--- TASK DIRECTIONS ---
Exact output of all the records is required.

Saved entries:

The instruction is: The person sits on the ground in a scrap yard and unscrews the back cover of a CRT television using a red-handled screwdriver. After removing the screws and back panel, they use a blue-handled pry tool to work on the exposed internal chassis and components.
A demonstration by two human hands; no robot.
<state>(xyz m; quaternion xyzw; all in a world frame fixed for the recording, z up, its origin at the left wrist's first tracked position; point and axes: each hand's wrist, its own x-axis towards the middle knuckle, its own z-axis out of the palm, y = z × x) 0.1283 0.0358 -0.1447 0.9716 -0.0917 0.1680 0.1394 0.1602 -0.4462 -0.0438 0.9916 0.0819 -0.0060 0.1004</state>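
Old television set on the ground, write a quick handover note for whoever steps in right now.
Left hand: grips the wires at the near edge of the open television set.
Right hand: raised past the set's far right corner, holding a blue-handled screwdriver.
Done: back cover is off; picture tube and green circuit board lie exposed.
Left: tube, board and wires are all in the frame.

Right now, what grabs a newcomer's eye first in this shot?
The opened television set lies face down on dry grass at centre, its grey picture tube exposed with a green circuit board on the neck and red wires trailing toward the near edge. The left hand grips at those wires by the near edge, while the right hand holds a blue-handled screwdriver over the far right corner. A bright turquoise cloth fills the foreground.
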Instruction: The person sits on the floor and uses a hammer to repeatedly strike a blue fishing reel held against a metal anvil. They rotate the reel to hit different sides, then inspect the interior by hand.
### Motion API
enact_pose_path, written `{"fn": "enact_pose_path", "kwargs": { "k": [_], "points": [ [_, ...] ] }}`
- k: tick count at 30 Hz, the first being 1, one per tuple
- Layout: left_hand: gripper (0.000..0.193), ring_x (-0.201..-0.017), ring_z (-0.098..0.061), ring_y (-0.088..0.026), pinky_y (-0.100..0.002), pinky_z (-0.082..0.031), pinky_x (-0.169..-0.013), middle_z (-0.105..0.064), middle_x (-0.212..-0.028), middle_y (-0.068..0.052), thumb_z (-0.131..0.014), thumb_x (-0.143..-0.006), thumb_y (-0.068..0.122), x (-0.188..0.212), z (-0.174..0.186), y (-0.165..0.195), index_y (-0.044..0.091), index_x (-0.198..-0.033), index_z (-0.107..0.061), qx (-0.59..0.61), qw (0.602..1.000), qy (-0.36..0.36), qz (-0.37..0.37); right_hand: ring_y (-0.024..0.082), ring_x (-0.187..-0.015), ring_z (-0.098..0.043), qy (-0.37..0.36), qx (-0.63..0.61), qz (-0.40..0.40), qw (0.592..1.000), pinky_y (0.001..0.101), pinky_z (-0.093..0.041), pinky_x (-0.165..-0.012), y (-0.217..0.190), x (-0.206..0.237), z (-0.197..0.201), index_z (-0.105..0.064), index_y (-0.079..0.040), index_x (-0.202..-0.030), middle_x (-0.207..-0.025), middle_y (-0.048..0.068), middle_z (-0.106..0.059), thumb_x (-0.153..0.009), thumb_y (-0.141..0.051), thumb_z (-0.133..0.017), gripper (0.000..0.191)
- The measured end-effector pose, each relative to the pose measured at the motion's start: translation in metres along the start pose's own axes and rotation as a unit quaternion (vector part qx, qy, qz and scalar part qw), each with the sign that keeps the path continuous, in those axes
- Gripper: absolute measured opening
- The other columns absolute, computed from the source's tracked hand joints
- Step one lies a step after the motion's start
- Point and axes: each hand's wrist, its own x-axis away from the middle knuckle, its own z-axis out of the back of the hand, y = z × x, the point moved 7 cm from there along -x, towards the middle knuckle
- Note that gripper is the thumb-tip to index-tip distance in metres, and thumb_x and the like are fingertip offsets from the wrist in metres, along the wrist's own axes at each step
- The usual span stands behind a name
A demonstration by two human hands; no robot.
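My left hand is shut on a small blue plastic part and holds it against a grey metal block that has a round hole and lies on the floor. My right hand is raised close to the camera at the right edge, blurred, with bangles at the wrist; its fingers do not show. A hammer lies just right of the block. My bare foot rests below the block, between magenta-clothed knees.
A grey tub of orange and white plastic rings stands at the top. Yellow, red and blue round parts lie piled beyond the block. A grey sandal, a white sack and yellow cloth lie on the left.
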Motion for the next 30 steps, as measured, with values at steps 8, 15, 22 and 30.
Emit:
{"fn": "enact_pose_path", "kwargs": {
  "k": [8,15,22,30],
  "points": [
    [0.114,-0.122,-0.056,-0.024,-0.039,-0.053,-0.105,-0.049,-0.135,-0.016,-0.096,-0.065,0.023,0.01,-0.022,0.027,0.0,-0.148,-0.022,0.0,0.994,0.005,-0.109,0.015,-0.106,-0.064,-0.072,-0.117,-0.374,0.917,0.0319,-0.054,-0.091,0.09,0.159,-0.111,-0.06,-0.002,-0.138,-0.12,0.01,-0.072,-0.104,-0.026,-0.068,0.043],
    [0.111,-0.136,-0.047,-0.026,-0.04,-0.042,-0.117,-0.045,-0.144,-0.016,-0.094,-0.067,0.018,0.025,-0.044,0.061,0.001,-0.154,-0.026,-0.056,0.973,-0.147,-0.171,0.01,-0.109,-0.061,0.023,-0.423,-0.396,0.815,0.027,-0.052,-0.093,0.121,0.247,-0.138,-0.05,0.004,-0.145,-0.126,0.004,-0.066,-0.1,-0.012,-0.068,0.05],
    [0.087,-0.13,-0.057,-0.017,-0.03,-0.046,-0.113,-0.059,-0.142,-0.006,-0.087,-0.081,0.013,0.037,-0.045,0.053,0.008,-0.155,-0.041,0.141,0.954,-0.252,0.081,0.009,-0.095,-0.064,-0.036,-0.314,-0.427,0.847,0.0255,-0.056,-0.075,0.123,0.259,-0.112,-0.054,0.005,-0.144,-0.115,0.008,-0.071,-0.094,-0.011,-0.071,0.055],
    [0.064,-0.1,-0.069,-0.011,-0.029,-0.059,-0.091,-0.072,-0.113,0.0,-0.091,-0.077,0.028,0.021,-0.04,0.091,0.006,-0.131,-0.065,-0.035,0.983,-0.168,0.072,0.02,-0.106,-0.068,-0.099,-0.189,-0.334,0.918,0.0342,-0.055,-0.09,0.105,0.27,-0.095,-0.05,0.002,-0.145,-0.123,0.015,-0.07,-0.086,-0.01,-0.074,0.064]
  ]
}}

--- RESULT ---
The instruction is: The person sits on the ground in a scrap yard and unscrews the back cover of a CRT television using a red-handled screwdriver. After removing the screws and back panel, they use a blue-handled pry tool to work on the exposed internal chassis and components.
A demonstration by two human hands; no robot.
<state>(xyz m; quaternion xyzw; all in a world frame fixed for the recording, z up, its origin at the left wrist's first tracked position; point and axes: each hand's wrist, its own x-axis towards the middle knuckle, its own z-axis out of the palm, y = z × x) 0.1283 0.0358 -0.1447 0.9716 -0.0917 0.1680 0.1394 0.1602 -0.4462 -0.0438 0.9916 0.0819 -0.0060 0.1004</state>
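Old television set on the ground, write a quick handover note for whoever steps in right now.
Left hand: grips the wires at the near edge of the open television set.
Right hand: raised past the set's far right corner, holding a blue-handled screwdriver.
Done: back cover is off; picture tube and green circuit board lie exposed.
Left: tube, board and wires are all in the frame.

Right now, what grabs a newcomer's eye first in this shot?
The opened television set lies face down on dry grass at centre, its grey picture tube exposed with a green circuit board on the neck and red wires trailing toward the near edge. The left hand grips at those wires by the near edge, while the right hand holds a blue-handled screwdriver over the far right corner. A bright turquoise cloth fills the foreground.
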Instruction: The person sits on the floor and uses a hammer to repeatedly strike a blue fishing reel held against a metal anvil. They rotate the reel to hit different sides, then inspect the interior by hand.
### Motion API
enact_pose_path, written `{"fn": "enact_pose_path", "kwargs": { "k": [_], "points": [ [_, ...] ] }}`
- k: tick count at 30 Hz, the first being 1, one per tuple
- Layout: left_hand: gripper (0.000..0.193), ring_x (-0.201..-0.017), ring_z (-0.098..0.061), ring_y (-0.088..0.026), pinky_y (-0.100..0.002), pinky_z (-0.082..0.031), pinky_x (-0.169..-0.013), middle_z (-0.105..0.064), middle_x (-0.212..-0.028), middle_y (-0.068..0.052), thumb_z (-0.131..0.014), thumb_x (-0.143..-0.006), thumb_y (-0.068..0.122), x (-0.188..0.212), z (-0.174..0.186), y (-0.165..0.195), index_y (-0.044..0.091), index_x (-0.198..-0.033), index_z (-0.107..0.061), qx (-0.59..0.61), qw (0.602..1.000), qy (-0.36..0.36), qz (-0.37..0.37); right_hand: ring_y (-0.024..0.082), ring_x (-0.187..-0.015), ring_z (-0.098..0.043), qy (-0.37..0.36), qx (-0.63..0.61), qz (-0.40..0.40), qw (0.592..1.000), pinky_y (0.001..0.101), pinky_z (-0.093..0.041), pinky_x (-0.165..-0.012), y (-0.217..0.190), x (-0.206..0.237), z (-0.197..0.201), index_z (-0.105..0.064), index_y (-0.079..0.040), index_x (-0.202..-0.030), middle_x (-0.207..-0.025), middle_y (-0.048..0.068), middle_z (-0.106..0.059), thumb_x (-0.153..0.009), thumb_y (-0.141..0.051), thumb_z (-0.133..0.017), gripper (0.000..0.191)
- The measured end-effector pose, each relative to the pose measured at the motion's start: translation in metres along the start pose's own axes and rotation as a unit quaternion (vector part qx, qy, qz and scalar part qw), each with the sign that keeps the path continuous, in those axes
- Gripper: absolute measured opening
- The other columns absolute, computed from the source's tracked hand joints
- Step one lies a step after the motion's start
- Point and axes: each hand's wrist, its own x-axis away from the middle knuckle, its own z-axis out of the back of the hand, y = z × x, the point moved 7 cm from there along -x, towards the middle knuckle
- Note that gripper is the thumb-tip to index-tip distance in metres, and thumb_x and the like are fingertip offsets from the wrist in metres, along the wrist's own axes at each step
- The usual span stands behind a name
A demonstration by two human hands; no robot.
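My left hand is shut on a small blue plastic part and holds it against a grey metal block that has a round hole and lies on the floor. My right hand is raised close to the camera at the right edge, blurred, with bangles at the wrist; its fingers do not show. A hammer lies just right of the block. My bare foot rests below the block, between magenta-clothed knees.
A grey tub of orange and white plastic rings stands at the top. Yellow, red and blue round parts lie piled beyond the block. A grey sandal, a white sack and yellow cloth lie on the left.
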Motion for the next 30 steps, as measured, with values at steps 8, 15, 22 and 30.
Emit:
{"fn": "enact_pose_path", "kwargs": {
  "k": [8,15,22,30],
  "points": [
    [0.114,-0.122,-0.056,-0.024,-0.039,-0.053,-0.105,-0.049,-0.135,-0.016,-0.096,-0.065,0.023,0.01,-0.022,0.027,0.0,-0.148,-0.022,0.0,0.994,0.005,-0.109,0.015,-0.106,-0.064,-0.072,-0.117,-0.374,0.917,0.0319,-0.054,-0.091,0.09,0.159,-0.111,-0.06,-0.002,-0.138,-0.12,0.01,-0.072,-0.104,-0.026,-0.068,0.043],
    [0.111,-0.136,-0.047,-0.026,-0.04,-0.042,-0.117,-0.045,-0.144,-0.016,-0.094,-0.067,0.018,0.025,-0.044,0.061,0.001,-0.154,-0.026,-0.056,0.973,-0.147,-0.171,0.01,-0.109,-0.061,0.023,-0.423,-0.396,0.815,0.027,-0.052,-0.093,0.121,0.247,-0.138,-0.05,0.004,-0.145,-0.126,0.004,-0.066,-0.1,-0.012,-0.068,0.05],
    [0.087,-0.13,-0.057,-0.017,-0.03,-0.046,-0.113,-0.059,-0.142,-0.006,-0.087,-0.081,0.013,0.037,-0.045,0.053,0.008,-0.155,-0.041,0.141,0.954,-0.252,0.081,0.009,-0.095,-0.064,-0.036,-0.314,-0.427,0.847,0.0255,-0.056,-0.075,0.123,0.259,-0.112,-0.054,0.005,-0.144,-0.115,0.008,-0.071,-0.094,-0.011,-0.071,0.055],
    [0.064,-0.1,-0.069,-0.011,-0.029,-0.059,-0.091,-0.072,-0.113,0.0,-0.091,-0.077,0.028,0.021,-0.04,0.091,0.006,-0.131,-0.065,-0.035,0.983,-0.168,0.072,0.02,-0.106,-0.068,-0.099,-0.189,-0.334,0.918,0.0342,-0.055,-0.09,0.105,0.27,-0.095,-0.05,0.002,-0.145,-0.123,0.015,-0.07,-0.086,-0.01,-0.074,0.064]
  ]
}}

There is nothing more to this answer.